The real purpose of the soldier quartet is pretty much fully explicated in a scene in a snow-blown, desolate graveyard. One of them, played by John Thaw, is only there because Black Jack Musgrave has a hold over him, because of his shooting in the streets of an faraway city of the British Empire; streets that saw the death of Billy, streets that saw the slaughter of many in military reprisal for Billy's death. These traumatised soldiers are locked together in some strange embrace of vengeance. Whilst in the midst of their deliberations, the towns-people interrupt, warning the soldiers that if they attempt to break their *strike* they will find they will not succeed. Black Jack assures them that their industrial unrest is none of his concern. he invites them all for a drink at the town pub, where he and his colleagues are now rooming.

We switch to the pub. It is later and the pub is full of drinking men, hosted by an ebullient Black Jack. The young girl is making her away around the soldiers, seeking something, something she remembers as love. She rebuffs the junior soldiers playfully, assuring them that first she must have the big guy...... She is warned, but she does not listen...... Black Jack angrily rebuffs her advance, warning her to keep her carnality away from his men, who must not be side-tracked from their mission! Needless to say, Jack's will is not to be obeyed.

Later that night, whilst Jack is having nightmares of death in an upper room, comforted by the mother, down in the stables below the men are to be found in jealous male combat over the woman and the most harmless, Sparky, is killed by an accident of the struggle. As Jack's black dream explodes into the reality of more death the body is hidden, another death to be atoned for.... and it is this town that is going to pay the price for all the death these soldiers have seen.

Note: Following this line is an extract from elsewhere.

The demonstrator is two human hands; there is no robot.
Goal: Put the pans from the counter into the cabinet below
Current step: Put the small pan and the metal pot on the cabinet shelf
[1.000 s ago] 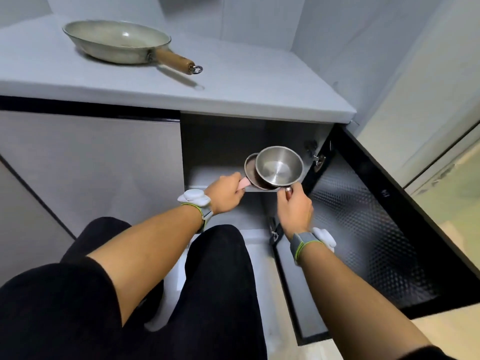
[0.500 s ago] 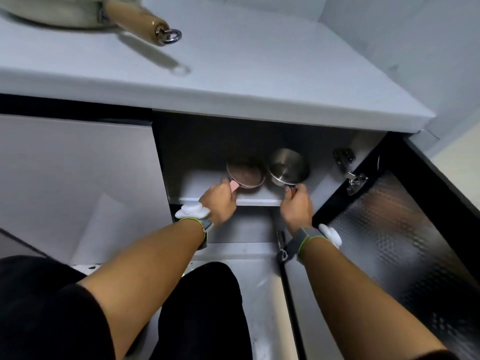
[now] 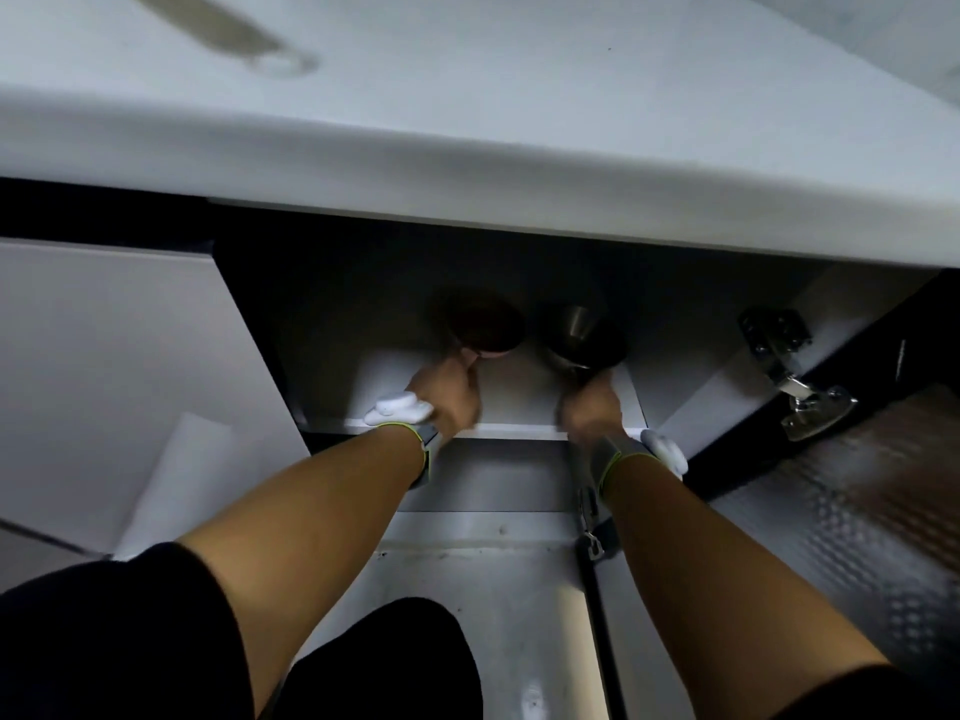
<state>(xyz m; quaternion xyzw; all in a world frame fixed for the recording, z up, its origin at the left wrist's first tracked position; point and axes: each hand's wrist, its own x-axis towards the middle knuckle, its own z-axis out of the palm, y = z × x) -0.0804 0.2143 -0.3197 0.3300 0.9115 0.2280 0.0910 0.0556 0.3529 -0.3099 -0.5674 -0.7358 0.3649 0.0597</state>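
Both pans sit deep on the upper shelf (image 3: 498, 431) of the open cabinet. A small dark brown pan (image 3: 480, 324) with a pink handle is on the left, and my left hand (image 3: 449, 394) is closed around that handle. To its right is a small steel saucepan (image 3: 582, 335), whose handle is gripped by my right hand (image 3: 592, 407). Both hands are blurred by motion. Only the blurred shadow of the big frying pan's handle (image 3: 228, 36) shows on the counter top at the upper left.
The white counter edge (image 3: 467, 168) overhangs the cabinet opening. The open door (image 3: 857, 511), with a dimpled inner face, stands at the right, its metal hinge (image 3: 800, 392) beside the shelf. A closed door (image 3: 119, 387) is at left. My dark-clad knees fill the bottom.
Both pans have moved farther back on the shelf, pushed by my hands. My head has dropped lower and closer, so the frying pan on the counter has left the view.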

The mayor thinks that Jack is going to save his town and the recruiting fayre assembles in the town square. After a variety of speechifying by the great and good, Jack comes to explain himself and soon he comes to the tools of his trade..... the rifle, the bayonet and then he unveils the Gatling gun, "Bang Bang Bang Bang" he recites the story of the soldier and then unveils his greatest secret. From the same box as the machine gun Black Jack draws up the skeleton of the dead Billy, draped by a Union Jack. He has a plan of "perfect number and logic". There were five men killed for Billy by the military reprisal. This town sent Billy to the army, so there will be five of each of these people for those five killed for their Empire! 25 for 5. Perfect numbers. Perfect Logic.

As the full enormity and terror of Jack's black plans emerge, the town panics, but then the dragoons searching for the four deserters arrive! The town is saved! A second of Jack's gang is shot down and finally there is just Jack and the older soldier, the one riven with guilt and the one mad with ideas of divine plans for just retribution. The world continues oblivious. The world-weary but sympathetic mother brings them both a drink and comforts Jack, reminding him that whilst the towns-folk are hungry and poor they have no interest in the troubles of others. The error of Jack's anticipated modus-operandi with the Gatling gun is pointed out to him by his now rueful companion: "You cannot fight the pox by whoring".

Patrick McGoohan dominates the play as the crazed Serjeant and the 1961 critic who said this was his best TV performance to that date was surely not wrong.